Vaibhavs10 commented 3 weeks ago

Hey hey, I'm VB, I work in the open source team at Hugging Face.

Congrats on the release! I was wondering if you'd release your model checkpoints.

IMO it'd be of great use for the community and fantastic research artefact too.

In case you do decide to release it, I'd be happy to help make it happen.

Cheers, VB

amaksai commented 3 weeks ago

Hi VB,

Thanks! As you have probably seen, we've released the model in a form of tf.SavedModel and you can run the inference with it in the colab. The weights are baked inside the saved model. We could also release the raw checkpoint from the training, but AFAIK the PaLI training/inference code was never open-sourced so I am not sure if that will be very helpful (although I believe that there are open-source reproductions).

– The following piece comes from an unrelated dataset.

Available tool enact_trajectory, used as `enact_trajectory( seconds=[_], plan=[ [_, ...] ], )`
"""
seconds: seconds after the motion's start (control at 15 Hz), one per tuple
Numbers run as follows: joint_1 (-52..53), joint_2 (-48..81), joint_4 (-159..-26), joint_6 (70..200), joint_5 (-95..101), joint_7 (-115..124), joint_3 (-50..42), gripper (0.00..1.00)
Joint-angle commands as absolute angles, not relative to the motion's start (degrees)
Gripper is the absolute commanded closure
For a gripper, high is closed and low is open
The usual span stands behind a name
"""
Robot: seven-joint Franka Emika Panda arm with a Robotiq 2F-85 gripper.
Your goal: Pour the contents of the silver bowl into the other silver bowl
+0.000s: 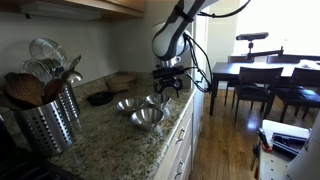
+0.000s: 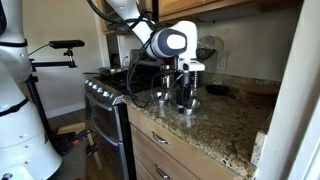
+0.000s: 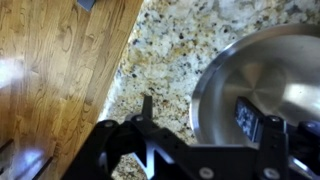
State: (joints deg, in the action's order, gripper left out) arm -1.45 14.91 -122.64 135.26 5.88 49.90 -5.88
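In an exterior view, the small round shiny silver bowl (image 1: 158, 100) sits on the speckled granite counter (image 1: 105, 140) just behind the wide steel bowl (image 1: 147, 118). The matching other silver bowl (image 1: 127, 104) sits beside that wide bowl, on its far side. The black gripper (image 1: 168, 84) hangs over the silver bowl. In an exterior view the gripper (image 2: 187, 98) points straight down; the bowls are hard to make out. In the wrist view the gripper (image 3: 205, 120) is spread, one finger outside the silver bowl (image 3: 255, 80), one over its inside.
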Motion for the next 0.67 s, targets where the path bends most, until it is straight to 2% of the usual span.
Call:
enact_trajectory(
  seconds=[0.0,0.27,0.33,0.6],
  plan=[
    [0.59,9.99,-125.67,134.85,11.17,53.33,-8.04,0.00],
    [1.01,7.50,-125.90,133.92,17.66,56.96,-8.23,0.00],
    [-0.19,11.23,-122.99,134.75,15.08,54.17,-7.35,0.00],
    [-0.13,11.40,-122.89,134.76,15.28,54.24,-7.31,0.00]
  ],
)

I don't think we will have capacity on our side to actually produce the inference code to run the checkpoints, but if you think that nevertheless releasing the checkpoints (and any additional info) could be helpful and perhaps somebody could make use of it, I think it is likely doable. LMK!

Cheers, Andrii

amaksai commented 3 weeks ago

And if you were not talking about the checkpoint / weights themselves, but rather the model being available through HF hub, we've made https://huggingface.co/Derendering/InkSight-Small-p public

amaksai commented 3 weeks ago

FYI, we have linked the model on HF in the main README. LMK your thoughts on raw checkpoints / weights.

robinchm commented 3 weeks ago

Any chance to release the better performing models small-i and large-i as well? The in-house datasets won't be released for sure, but the models trained on them may have a chance?

amaksai commented 3 weeks ago

Hi Robin, I will check internally and update here in case of positive reply, but to manage the expectations, I think it's quite unlikely

robinchm commented 3 weeks ago

Hi Robin, I will check internally and update here in case of positive reply, but to manage the expectations, I think it's quite unlikely

Yeah I understand chance is slim, thanks for making the effort.

Vaibhavs10 commented 2 weeks ago

Hi @amaksai - Thanks for uploading the model checkpoints and sorry for the delay in responding! Lovely that you have a uploaded the model checkpoints and linked them to the GitHub too.

re: raw model weights - IMO they'd only be useful with the infrence codebase, although it might make sense to release them with potential directions on how one can go about setting up the inference codebase! - this would be helpful for the curious ones. Let me know what you think!